→ Task
Please repeat the listing exactly, with every line intact.

→ Information shown

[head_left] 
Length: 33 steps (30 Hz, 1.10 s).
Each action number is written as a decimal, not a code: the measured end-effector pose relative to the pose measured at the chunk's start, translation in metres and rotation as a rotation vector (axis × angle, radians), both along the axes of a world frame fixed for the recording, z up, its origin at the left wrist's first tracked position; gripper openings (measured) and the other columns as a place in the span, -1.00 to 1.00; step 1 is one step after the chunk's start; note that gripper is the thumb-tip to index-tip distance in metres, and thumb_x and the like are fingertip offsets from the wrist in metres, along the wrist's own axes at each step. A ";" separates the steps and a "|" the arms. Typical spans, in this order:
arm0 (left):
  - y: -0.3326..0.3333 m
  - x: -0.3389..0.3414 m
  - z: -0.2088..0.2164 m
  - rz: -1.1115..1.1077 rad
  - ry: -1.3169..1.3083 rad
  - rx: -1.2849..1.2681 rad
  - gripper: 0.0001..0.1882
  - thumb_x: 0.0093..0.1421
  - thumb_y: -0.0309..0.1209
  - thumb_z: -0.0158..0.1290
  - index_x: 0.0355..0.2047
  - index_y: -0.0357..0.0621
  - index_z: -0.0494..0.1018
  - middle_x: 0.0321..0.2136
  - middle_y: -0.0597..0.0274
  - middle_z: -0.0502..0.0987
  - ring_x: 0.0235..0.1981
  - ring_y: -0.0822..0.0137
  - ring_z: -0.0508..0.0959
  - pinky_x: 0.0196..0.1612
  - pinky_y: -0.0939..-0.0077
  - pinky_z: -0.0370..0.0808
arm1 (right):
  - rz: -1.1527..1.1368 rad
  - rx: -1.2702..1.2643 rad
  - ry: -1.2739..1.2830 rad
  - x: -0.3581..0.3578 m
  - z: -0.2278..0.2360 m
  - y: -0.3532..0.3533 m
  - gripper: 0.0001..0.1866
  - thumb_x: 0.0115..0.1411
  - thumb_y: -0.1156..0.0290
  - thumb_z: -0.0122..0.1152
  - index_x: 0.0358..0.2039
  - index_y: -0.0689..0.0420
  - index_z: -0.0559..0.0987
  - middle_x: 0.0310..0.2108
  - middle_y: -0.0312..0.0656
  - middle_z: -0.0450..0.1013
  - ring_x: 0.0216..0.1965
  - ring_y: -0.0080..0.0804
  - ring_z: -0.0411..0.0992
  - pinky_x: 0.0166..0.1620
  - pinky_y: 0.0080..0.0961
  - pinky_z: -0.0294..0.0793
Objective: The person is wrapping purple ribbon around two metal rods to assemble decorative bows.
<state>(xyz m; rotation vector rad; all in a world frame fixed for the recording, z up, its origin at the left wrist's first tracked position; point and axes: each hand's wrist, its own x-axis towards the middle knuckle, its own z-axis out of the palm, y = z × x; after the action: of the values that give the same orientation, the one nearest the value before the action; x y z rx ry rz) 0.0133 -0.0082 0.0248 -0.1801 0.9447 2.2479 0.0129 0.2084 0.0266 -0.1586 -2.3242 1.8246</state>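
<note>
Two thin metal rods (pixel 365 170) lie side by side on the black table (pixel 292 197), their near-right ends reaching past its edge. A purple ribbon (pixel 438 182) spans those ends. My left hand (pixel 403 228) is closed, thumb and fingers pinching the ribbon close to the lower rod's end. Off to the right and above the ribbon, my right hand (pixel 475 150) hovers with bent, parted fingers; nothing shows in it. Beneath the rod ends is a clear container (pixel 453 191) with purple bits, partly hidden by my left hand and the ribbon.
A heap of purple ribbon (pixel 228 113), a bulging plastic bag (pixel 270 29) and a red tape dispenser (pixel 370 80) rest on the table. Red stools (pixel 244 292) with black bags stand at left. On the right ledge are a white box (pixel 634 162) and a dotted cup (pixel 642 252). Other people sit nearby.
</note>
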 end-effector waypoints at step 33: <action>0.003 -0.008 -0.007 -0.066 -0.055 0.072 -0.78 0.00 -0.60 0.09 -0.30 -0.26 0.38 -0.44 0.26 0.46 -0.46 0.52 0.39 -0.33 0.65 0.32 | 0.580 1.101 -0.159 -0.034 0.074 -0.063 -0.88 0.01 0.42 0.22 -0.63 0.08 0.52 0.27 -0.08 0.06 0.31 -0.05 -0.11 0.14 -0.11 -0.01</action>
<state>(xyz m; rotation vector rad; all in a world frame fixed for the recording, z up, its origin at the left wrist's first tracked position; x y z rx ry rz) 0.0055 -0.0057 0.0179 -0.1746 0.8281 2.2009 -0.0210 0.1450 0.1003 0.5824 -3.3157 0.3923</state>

→ Task answer
[head_left] 
Length: 33 steps (30 Hz, 1.10 s).
Each action number is written as a decimal, not a code: the measured end-effector pose relative to the pose measured at the chunk's start, translation in metres and rotation as a rotation vector (axis × angle, radians), both along the axes of a world frame fixed for the recording, z up, its origin at the left wrist's first tracked position; gripper openings (measured) and the other columns as a place in the span, -1.00 to 1.00; step 1 is one step after the chunk's start; note that gripper is the thumb-tip to index-tip distance in metres, and thumb_x and the like are fingertip offsets from the wrist in metres, along the wrist's own axes at each step. A ";" separates the steps and a "|" the arms. Typical spans, in this order:
arm0 (left):
  - y: -0.3326..0.3333 m
  - x: -0.3389..0.3414 m
  - z: -0.2088..0.2164 m
  - rz: -1.1115..1.1077 rad
  - ry: -1.3169..1.3083 rad
  - rx: -1.2849..1.2681 rad
  - gripper: 0.0001..0.1882
  - thumb_x: 0.0093..0.1421
  - thumb_y: -0.0309..0.1209
  - thumb_z: -0.0158..0.1290
  - index_x: 0.0355..0.2047
  - index_y: -0.0357..0.0621
  - index_z: -0.0494..0.1018
  - middle_x: 0.0321..0.2136
  - middle_y: -0.0597..0.0274
  - middle_z: -0.0502..0.0987
  - ring_x: 0.0235..0.1981
  - ring_y: -0.0822..0.0137
  - ring_z: -0.0508..0.0959
  - pinky_x: 0.0196..0.1612
  - pinky_y: -0.0939..-0.0077
  - pinky_z: -0.0370..0.0808
arm1 (right):
  - rz: -1.1527..1.1368 rad
  - rx: -1.2702..1.2643 rad
  - ry: -1.2739..1.2830 rad
  - x: -0.3581..0.3578 m
  - z: -0.2278..0.2360 m
  - y: -0.3532..0.3533 m
  - gripper: 0.0001..0.1866
  - thumb_x: 0.0115..0.1411
  - thumb_y: -0.1156..0.0290
  - thumb_z: -0.0122..0.1152
  - index_x: 0.0358..0.2039
  - index_y: -0.0689..0.0420
  - index_z: -0.0559..0.0987
  - middle_x: 0.0310..0.2108
  - middle_y: -0.0312..0.0656
  - middle_z: -0.0450..0.1013
  - ring_x: 0.0216..0.1965
  - ring_y: -0.0080..0.0804
  - ring_z: -0.0411..0.0992
  - pinky_x: 0.0166..0.1620
  - pinky_y: 0.0080..0.0961
  - pinky_z: -0.0294..0.0793
Objective: The person is wrapping purple ribbon around two metal rods to assemble decorative bows.
<state>(xyz m; rotation vector rad; all in a world frame fixed for the recording, z up, its origin at the left wrist's first tracked position; point and axes: each hand's wrist, its own x-axis towards the middle knuckle, its own z-axis out of the palm, y = z × x; after the action: of the values that give the same orientation, the one nearest the value before the action; x y z rx ry rz) 0.0133 -0.0082 0.0248 -0.1801 0.9447 2.2479 0.0129 0.2084 0.0266 -0.1586 -2.3242 1.8246</state>
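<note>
Two thin metal rods (pixel 365 170) lie side by side on the black table (pixel 292 197), their near-right ends reaching past its edge. A purple ribbon (pixel 438 182) spans those ends. My left hand (pixel 403 228) is closed, thumb and fingers pinching the ribbon close to the lower rod's end. Off to the right and above the ribbon, my right hand (pixel 475 150) hovers with bent, parted fingers; nothing shows in it. Beneath the rod ends is a clear container (pixel 453 191) with purple bits, partly hidden by my left hand and the ribbon.
A heap of purple ribbon (pixel 228 113), a bulging plastic bag (pixel 270 29) and a red tape dispenser (pixel 370 80) rest on the table. Red stools (pixel 244 292) with black bags stand at left. On the right ledge are a white box (pixel 634 162) and a dotted cup (pixel 642 252). Other people sit nearby.
</note>
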 end-effector waypoints at step 33: <action>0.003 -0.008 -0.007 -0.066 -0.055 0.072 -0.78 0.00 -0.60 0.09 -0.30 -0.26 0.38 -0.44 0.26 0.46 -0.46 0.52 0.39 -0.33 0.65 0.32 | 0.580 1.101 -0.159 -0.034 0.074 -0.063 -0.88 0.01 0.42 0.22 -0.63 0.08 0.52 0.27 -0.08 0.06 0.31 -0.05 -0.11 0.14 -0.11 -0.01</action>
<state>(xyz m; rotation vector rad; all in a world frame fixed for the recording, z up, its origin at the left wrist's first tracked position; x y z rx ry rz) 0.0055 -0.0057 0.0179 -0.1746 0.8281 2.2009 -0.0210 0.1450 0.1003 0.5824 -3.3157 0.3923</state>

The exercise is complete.